Ne avevo già parlato tempo fa, ma oggi -12 ottobre – mi piace tornarci, approfittando della data che ricorda l’arrivo di Cristoforo Colombo nel Nuovo Mondo. Perché sì, anche Manfredonia, in un modo curioso e inatteso, ha qualcosa a che fare con quella traversata del 1492.

Colombo partì alla volta delle Indie, e invece trovò l’America. Da quel viaggio, oltre all’incontro tra civiltà, arrivò anche una pianta che avrebbe cambiato il volto del nostro paesaggio: l’Opuntia ficus-indica, che noi chiamiamo semplicemente fico d’india.

Giunta in Europa al seguito dei marinai – che ne portavano i frutti sulle navi per combattere lo scorbuto – la pianta trovò nel clima del golfo sipontino la sua dimora ideale. Così, tra vento e sale, attecchì meglio che altrove sul Gargano, fino a diventare parte integrante dell’immagine di Manfredonia.

I fichidindia, come li chiamiamo qui, non sono solo una presenza del paesaggio. D’estate colorano gli angoli dei marciapiedi, dove i venditori li espongono in cesti colmi, pronti da gustare.
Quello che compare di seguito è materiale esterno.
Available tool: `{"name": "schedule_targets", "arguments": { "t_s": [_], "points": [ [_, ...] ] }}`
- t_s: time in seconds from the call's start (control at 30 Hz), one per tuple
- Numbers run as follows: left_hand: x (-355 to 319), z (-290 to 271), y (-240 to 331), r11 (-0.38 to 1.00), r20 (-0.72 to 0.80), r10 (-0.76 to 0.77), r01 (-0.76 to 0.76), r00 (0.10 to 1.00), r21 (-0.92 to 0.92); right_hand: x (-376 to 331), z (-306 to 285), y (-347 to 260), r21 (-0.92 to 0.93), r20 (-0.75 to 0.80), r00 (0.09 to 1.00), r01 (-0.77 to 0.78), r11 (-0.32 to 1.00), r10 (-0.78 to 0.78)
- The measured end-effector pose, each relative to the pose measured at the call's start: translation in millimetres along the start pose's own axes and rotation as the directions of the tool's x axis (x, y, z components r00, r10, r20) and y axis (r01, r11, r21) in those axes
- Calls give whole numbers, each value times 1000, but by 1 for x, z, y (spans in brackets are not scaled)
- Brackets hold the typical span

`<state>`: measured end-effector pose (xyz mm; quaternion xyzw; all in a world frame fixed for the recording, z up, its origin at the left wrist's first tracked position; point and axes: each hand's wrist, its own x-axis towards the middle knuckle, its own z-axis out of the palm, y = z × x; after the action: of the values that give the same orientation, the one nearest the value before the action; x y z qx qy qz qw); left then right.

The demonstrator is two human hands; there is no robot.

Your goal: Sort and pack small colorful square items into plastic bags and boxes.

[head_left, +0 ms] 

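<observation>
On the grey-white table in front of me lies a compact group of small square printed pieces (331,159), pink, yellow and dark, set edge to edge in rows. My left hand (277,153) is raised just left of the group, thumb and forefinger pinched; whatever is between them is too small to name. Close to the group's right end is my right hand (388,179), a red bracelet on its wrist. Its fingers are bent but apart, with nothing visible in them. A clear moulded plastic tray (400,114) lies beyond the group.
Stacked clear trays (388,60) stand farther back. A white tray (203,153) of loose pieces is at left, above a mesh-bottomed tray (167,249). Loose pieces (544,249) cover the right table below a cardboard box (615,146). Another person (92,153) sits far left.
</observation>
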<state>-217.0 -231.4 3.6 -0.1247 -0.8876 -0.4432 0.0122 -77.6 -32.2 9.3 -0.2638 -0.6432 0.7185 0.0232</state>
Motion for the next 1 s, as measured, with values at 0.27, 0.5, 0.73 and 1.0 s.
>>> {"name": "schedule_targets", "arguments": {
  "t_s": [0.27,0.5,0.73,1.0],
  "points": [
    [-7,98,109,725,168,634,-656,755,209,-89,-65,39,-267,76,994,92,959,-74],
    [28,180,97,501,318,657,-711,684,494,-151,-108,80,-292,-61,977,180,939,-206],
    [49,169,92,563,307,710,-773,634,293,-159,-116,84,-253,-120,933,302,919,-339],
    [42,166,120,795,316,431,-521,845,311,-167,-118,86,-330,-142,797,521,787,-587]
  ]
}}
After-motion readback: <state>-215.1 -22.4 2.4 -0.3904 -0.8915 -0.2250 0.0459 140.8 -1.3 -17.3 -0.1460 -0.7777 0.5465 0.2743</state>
Da bambina ricordo mio padre che li portava a casa e, con pazienza, li ripuliva dalle spine: quei frutti rossi e succosi erano l’attesa più dolce delle lunghe giornate estive.

Perfino la storia ne custodisce un episodio singolare: durante la Prima guerra mondiale, si racconta che le pale dei fichi d’india salvarono Manfredonia da un bombardamento, perché scambiate dagli austriaci per elmetti di soldati italiani.

Oggi quella pianta, arrivata da lontano, continua a raccontare molto di noi: la capacità di adattarsi, di resistere al caldo e alla scarsità d’acqua, di trasformare in forza ciò che per altri è aridità.
Un simbolo discreto ma potente, nato oltreoceano e diventato, col tempo, profondamente sipontino.